Ukraine’s Ministry of Defence says 24 companies have joined a private air-defence initiative intended to strengthen the protection of industrial facilities and reduce pressure on regular military air-defence units.
The ministry said on 1 May that the companies involved come from several regions, including Kharkiv, Odesa, Kyiv, Poltava and Zakarpattia. They include enterprises with different ownership structures and operate within an experimental system launched in late 2025 to help defend sites frequently targeted by Russian drone attacks.
The official announcement describes private air defence as part of Ukraine’s multi-layered national air-defence system, not a separate armed structure. The groups operate under the command of the relevant Air Command of the Air Force of the Armed Forces of Ukraine.
The initiative reflects one of the central pressures in Ukraine’s air war: the need to defend a wide range of civilian, industrial and energy sites against drones while preserving scarce military air-defence assets for the most critical threats. Russian long-range drone attacks have repeatedly targeted Ukrainian cities, infrastructure and production facilities, forcing Kyiv to broaden the range of systems and personnel involved in air defence.
Under the model set out by the ministry, private air-defence groups are formed from civilian employees who have completed training, obtained the required certificates and clearances, and meet legal and operational requirements. They may be authorised to use designated air-defence assets in specific areas and at specific times, but only with approval from the Air Force command structure.
The ministry has stressed that participation in such groups does not create an exemption from mobilisation. Personnel may include employees who are not subject to conscription under Ukraine’s mobilisation legislation, as well as members of paramilitary security services where such units exist at the enterprise.

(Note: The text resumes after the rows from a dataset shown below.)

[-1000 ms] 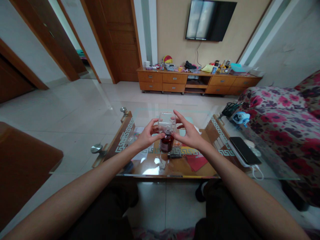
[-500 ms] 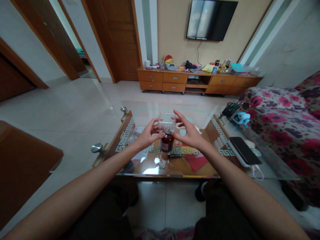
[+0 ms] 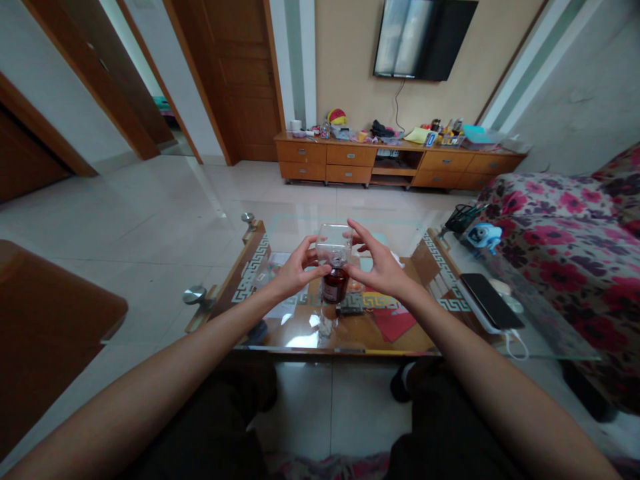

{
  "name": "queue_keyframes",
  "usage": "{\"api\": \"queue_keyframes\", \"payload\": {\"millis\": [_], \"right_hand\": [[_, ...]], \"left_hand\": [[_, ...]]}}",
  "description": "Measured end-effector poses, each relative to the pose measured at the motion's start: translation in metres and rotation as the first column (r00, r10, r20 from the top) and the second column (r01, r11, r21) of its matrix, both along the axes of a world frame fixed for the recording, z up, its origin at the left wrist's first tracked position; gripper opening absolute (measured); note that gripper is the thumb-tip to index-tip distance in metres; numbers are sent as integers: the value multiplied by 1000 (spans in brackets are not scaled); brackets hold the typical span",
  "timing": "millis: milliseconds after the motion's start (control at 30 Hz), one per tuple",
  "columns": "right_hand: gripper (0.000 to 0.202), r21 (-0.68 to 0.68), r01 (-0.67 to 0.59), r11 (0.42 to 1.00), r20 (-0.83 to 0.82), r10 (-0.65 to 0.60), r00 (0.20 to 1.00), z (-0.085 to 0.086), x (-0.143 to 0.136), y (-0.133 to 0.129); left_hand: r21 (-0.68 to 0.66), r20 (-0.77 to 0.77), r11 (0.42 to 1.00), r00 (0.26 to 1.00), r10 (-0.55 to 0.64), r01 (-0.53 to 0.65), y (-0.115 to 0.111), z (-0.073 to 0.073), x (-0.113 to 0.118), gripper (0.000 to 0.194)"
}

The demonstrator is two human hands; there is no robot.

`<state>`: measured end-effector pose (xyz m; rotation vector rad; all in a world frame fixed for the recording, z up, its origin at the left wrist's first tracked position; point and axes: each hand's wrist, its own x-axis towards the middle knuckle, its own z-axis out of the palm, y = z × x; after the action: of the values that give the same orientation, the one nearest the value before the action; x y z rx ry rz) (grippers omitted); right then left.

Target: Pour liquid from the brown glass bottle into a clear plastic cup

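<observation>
A clear plastic box (image 3: 334,244) is held above a small dark red jar (image 3: 335,285) that stands on the glass coffee table (image 3: 545,333). My left hand (image 3: 295,269) grips the box's left side with thumb and fingers. My right hand (image 3: 376,261) grips its right side, fingers spread over the top edge. The box's lower end touches or sits just over the jar's top; I cannot tell which.
A black phone on a white power bank (image 3: 487,303) lies at the table's right, near a blue toy (image 3: 481,235) and a black basket (image 3: 461,217). Red paper (image 3: 393,325) shows under the glass. A flowered sofa (image 3: 565,227) stands right, a brown seat (image 3: 45,320) left.
</observation>
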<state>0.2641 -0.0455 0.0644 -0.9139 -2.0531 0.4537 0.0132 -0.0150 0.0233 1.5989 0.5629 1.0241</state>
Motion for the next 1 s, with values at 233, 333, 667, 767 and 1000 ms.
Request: {"api": "queue_keyframes", "payload": {"millis": [233, 333, 667, 767, 1000], "right_hand": [[96, -24, 2, 1000, -6, -3, 1000, -2, 1, 1], [96, -20, 2, 1000, -5, -2, 1000, -2, 1, 1], [95, -30, 17, 999, -12, -18, 1000, -2, 2, 1], [94, -41, 16, 999, -24, -17, 1000, -3, 3, 2], [94, -64, 19, 998, -38, -21, 999, -4, 6, 1]], "left_hand": [[4, -8, 1000, 1000, 14, -14, -1, 2, 0, 70], [-2, -21, 1000, 999, 24, -24, -1, 1, -1, 71], [-5, -25, 999, 999, 39, -39, 0, 0, 0, 72], [-10, -28, 999, 998, 52, -52, 1, -2, 1, 73], [-10, -38, 998, 997, 68, -69, 1, -3, 2, 75]]}}
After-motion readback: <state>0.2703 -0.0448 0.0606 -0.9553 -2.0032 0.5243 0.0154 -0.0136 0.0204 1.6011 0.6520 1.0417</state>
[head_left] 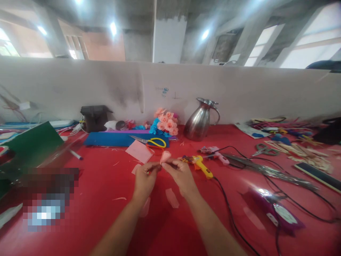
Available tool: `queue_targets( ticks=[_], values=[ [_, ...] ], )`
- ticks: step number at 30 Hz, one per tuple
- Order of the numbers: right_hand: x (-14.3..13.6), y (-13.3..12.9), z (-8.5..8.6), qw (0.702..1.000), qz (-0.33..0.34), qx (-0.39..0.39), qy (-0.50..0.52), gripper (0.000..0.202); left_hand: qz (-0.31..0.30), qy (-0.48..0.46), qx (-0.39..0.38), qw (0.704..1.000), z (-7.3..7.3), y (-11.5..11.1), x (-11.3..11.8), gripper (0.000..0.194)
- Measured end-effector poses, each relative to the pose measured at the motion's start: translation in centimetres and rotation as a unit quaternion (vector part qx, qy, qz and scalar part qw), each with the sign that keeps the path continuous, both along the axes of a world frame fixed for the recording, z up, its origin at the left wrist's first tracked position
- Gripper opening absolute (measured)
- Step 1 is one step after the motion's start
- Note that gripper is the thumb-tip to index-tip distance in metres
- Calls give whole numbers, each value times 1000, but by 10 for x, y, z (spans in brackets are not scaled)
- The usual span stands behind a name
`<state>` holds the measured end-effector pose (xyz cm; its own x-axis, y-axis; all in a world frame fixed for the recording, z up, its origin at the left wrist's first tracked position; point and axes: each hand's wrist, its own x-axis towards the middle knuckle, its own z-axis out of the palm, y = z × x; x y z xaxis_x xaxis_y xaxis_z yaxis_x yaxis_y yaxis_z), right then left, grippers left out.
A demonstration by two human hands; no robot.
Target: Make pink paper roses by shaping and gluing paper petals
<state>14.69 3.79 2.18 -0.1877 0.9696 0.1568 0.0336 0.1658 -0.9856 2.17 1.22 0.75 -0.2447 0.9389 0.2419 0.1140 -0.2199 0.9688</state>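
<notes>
Between the fingertips of both hands is a small pink paper flower (165,156), its petals curled upward. My left hand (145,180) is closed and pinches its base from the left. From the right, my right hand (181,175) pinches the same base with thumb and fingers. A cut pink paper petal (172,198) lies flat on the table below the hands, and others lie partly hidden by my left hand and forearm. Just beyond the hands are a pink paper sheet (139,152) and scissors (152,141) with yellow and orange handles.
A yellow glue gun (203,166) and a pink one (221,156) lie right, with black cords trailing. Behind stand a steel jug (199,119) and pink paper roses (167,122). A purple packet (277,209), a phone (318,175) and grey scissors (265,150) lie farther right.
</notes>
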Motion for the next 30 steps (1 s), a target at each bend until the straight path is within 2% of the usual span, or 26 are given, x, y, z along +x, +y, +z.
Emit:
queue_targets(
  ticks=[4,8,16,24,30],
  values=[
    [-1,-1,0,1000,-17,4,1,17,33,43,17,998,-1,-1,2,20],
    [-3,-3,3,999,-29,13,1,15,35,43,8,998,-2,-2,4,21],
    [-4,-8,6,995,-41,65,-56,17,24,-21,-1,999,2,-4,6,20],
    [-5,-13,12,991,-58,97,-66,16,-40,-160,-21,986,2,-2,5,18],
    [-4,-13,12,985,-45,151,-65,10,-44,-177,3,983,-3,1,1,14]
  ],
)
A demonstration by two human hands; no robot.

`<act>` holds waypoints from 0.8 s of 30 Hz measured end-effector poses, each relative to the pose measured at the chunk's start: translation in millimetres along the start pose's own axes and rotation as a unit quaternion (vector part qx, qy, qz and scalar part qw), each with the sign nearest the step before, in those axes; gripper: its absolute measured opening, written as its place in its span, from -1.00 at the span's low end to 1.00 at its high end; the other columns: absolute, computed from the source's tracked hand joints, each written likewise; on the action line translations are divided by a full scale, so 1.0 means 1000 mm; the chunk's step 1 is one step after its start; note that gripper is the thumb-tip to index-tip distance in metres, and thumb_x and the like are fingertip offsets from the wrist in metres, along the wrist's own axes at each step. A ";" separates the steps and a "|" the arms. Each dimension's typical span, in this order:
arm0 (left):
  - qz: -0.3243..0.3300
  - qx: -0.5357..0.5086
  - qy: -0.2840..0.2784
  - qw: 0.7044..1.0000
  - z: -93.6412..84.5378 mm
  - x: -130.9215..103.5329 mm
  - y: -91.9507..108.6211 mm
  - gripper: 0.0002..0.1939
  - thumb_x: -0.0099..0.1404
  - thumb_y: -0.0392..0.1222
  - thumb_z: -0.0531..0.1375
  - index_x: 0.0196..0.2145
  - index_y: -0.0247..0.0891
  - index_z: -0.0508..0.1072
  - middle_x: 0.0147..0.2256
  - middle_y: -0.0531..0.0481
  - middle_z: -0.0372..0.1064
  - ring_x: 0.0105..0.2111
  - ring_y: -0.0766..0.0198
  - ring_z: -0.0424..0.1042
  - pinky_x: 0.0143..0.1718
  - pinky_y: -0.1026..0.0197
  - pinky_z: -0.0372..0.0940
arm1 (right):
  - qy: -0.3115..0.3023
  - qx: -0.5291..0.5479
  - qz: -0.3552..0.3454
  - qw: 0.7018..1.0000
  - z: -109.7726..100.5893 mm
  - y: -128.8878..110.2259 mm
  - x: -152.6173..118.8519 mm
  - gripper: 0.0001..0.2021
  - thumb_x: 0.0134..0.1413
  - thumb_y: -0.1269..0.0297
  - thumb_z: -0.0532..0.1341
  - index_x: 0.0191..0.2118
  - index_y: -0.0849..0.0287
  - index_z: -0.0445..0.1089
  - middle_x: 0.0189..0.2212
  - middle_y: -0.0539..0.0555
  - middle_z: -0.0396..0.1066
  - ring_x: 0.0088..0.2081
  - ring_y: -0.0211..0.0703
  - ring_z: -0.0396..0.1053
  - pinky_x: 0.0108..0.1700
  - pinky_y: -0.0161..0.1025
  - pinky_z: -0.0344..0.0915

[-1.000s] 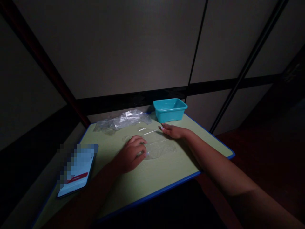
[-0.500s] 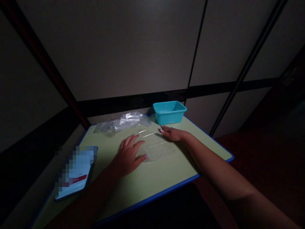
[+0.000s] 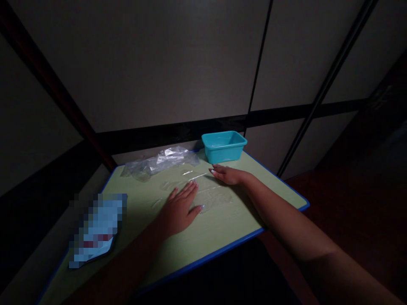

A separate ministry explainer, published on 1 May, sets out the wider rules for companies seeking to participate. Enterprises must meet criteria related to licensing, security clearance, sanctions status, ownership links and operational capacity. Companies with links to Russia, or with business activity in Russia, are excluded.
The same guidance says participating companies may buy some air-defence equipment at their own expense after receiving the required approvals. They may also request temporary use of certain weapons and ammunition from military units, where those assets are not currently being used by combat formations. Any such transfer requires a decision by the Air Force command.
The approved equipment may include interceptor drones, electronic warfare systems, detection and monitoring systems, target-tracking equipment and specially equipped vehicles. The ministry states that any use of these assets must be coordinated with the relevant Air Command to prevent interference with regular military units and to ensure technical and tactical compatibility.
That command-control requirement is central to the project. The targets assigned to private air-defence teams are determined by the Air Force command according to the weapons available and the task assigned. A company equipped with interceptor drones for Shahed-type targets, for example, would not be tasked against ballistic missiles.
Training is also separated from the normal military training burden. According to the ministry, private air-defence personnel are trained through private training centres and certified schools, with possible assistance from the Defence Forces. Training may include simulators, computer-based instruction and practical work at training grounds.
The initiative has already produced at least one operational result, according to the ministry. In April, a private air-defence group shot down a jet-powered Shahed-type drone flying at more than 400 km/h. That earlier case, while not a basis for assessing the full effectiveness of the scheme, indicates the type of threat the system is being designed to counter.
For Ukraine, the scheme is an attempt to convert vulnerable enterprises into active participants in local air defence, while avoiding the risks of uncoordinated armed action. It also reflects the wider adaptation of Ukraine’s defence system to a war in which low-cost drones can threaten factories, logistics sites and energy assets far behind the front line.
The operational logic is straightforward. If industrial facilities can defend limited sectors of airspace under military control, regular air-defence units may be able to concentrate on higher-priority targets and more complex threats. The approach also gives companies a direct role in protecting employees, production capacity and surrounding communities.
The expansion to 24 companies is a significant development in Ukraine’s layered air-defence model. It shows how the country is trying to distribute protection against drone attacks across military, civilian and industrial structures while keeping command authority inside the Armed Forces.